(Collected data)
§ §
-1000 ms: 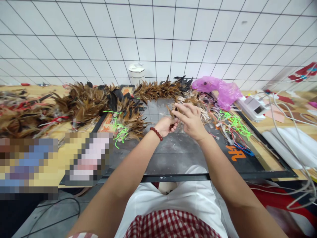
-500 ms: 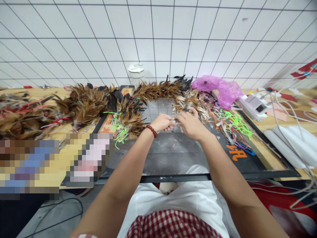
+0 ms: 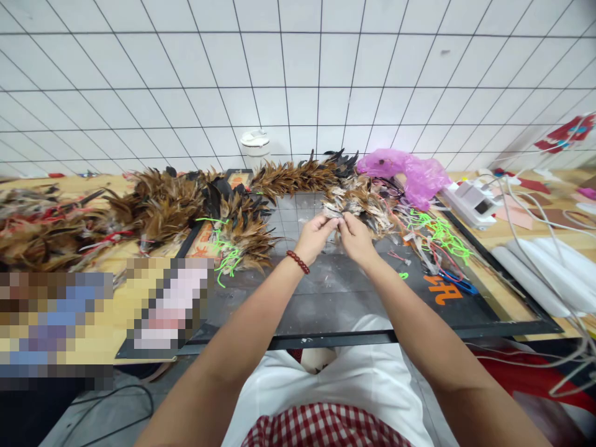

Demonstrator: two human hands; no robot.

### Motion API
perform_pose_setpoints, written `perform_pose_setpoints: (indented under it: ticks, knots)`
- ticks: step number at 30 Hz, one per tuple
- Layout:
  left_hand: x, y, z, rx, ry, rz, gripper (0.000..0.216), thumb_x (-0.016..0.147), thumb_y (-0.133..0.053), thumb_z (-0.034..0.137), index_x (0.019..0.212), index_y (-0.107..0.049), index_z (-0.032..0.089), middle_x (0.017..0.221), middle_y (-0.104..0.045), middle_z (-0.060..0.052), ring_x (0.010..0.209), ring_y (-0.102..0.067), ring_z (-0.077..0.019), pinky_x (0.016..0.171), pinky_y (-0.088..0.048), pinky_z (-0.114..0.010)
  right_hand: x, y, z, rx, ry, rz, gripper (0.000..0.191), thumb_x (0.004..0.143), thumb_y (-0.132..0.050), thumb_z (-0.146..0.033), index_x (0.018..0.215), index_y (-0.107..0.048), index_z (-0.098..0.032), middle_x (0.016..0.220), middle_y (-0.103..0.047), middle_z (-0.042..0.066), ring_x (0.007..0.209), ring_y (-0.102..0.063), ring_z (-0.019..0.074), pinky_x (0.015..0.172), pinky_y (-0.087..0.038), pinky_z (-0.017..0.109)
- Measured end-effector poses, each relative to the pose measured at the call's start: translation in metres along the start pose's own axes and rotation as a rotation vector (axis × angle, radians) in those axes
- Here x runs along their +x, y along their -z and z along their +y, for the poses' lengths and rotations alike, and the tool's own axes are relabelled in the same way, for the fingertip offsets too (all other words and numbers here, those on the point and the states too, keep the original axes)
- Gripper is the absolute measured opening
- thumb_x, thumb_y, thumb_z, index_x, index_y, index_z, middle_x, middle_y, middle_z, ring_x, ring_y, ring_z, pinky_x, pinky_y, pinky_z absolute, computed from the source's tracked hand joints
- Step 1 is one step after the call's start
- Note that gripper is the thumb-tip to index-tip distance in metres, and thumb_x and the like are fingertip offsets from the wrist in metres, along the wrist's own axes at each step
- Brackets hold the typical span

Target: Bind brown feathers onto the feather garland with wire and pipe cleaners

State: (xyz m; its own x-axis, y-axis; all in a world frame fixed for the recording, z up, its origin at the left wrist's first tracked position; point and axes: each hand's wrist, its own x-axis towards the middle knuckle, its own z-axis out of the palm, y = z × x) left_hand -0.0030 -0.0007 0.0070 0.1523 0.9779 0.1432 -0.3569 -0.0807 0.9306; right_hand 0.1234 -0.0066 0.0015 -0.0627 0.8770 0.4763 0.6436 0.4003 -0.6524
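a small feather piece (image 3: 333, 213), partly hidden, sits above the dark panel (image 3: 321, 304), the grip of left hand (image 3: 313, 237) and right hand (image 3: 356, 238) pinched together on it, probably to steady it from both sides. the pale feather pile (image 3: 361, 205) lies just beyond, likely for short reach. open room runs between the forearms to the panel's front edge; the brown feather garland (image 3: 298, 176) and purple bag (image 3: 410, 174) bound the far side.
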Motion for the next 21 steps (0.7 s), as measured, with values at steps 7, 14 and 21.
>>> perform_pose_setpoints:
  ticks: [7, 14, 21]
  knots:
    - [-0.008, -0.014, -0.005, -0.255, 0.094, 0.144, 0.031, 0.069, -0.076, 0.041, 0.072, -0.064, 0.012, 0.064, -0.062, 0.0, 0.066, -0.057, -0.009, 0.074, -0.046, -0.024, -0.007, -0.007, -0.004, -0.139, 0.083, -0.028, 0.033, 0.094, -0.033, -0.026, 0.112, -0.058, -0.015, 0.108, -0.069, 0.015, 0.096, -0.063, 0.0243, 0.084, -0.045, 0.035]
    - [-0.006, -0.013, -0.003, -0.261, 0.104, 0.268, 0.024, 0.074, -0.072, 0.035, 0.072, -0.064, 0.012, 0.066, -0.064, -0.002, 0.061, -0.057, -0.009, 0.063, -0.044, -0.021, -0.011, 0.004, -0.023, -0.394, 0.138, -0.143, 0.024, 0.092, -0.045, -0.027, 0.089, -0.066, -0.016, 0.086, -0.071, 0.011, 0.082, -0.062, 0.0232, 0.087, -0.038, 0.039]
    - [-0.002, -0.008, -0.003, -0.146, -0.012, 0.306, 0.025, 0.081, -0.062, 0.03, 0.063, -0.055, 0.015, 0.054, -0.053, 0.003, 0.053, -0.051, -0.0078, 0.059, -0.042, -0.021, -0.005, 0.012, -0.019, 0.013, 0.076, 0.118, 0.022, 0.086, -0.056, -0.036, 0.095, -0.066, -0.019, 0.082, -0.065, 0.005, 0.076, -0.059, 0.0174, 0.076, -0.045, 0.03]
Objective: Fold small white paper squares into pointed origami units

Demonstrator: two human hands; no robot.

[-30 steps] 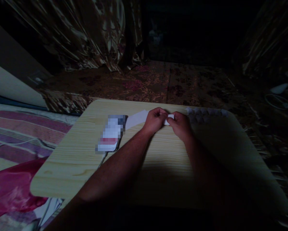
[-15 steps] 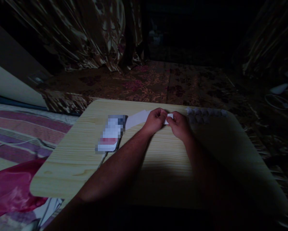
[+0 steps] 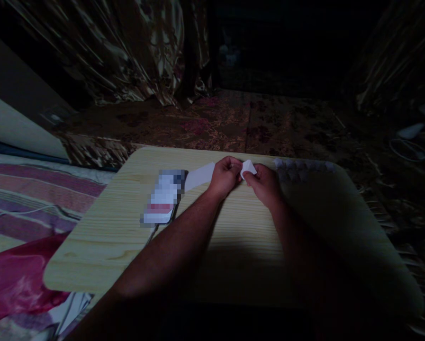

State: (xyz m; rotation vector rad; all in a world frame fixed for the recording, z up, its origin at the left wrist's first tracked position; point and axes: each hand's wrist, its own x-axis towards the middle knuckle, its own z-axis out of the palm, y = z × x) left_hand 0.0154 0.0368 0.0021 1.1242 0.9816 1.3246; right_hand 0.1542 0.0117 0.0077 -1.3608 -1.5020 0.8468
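Observation:
A small folded piece of white paper (image 3: 248, 167) is between my two hands over the far part of the table, one corner pointing up. My right hand (image 3: 266, 183) pinches it from the right, the thumb lying across its lower face. Curled fingers of my left hand (image 3: 226, 176) close at the paper's left edge; their tips are partly hidden. White paper sheets (image 3: 199, 176) lie flat on the table just left of my left hand. Beyond my right hand sit several small pale folded pieces (image 3: 304, 166) in two rows, dim in shadow.
A phone (image 3: 164, 196) with a lit, blurred screen lies on the light wooden table (image 3: 102, 227), a cable running from its lower end. Left of the table are a striped bedspread (image 3: 31, 189) and a pink cloth (image 3: 23, 279). Patterned curtains (image 3: 151, 52) hang behind.
The paper between my hands has turned and shows more of itself, with a corner now pointing up. My left hand has shifted slightly left and up.

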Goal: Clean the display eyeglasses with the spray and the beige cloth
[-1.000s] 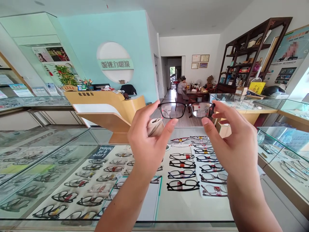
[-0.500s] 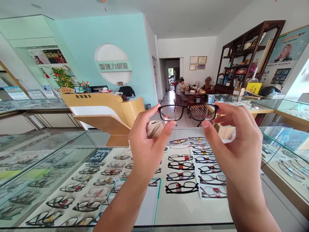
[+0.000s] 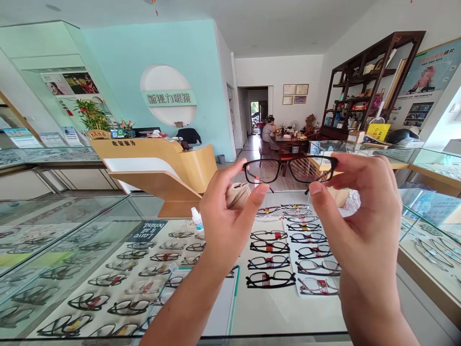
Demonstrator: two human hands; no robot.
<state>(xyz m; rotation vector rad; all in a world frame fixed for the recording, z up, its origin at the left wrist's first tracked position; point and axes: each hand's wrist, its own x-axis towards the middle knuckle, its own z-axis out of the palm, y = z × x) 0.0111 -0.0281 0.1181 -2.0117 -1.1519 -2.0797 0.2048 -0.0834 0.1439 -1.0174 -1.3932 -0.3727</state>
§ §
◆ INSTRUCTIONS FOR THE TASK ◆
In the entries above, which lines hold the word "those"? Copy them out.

◆ ANSWER SPACE ◆
- Measured end-effector poses, each relative to the pose measured at the call's start: translation in metres along the start pose's own axes and rotation as a rotation vector (axis × angle, radians) in those axes
- Here x runs along their +x, y along their -z and z along their +y, for the poses' lengths and rotations alike, and the tool's own axes are relabelled in the same way, for the fingertip offsets too (all other words and numbers here, those on the point and the states too, keep the original axes)

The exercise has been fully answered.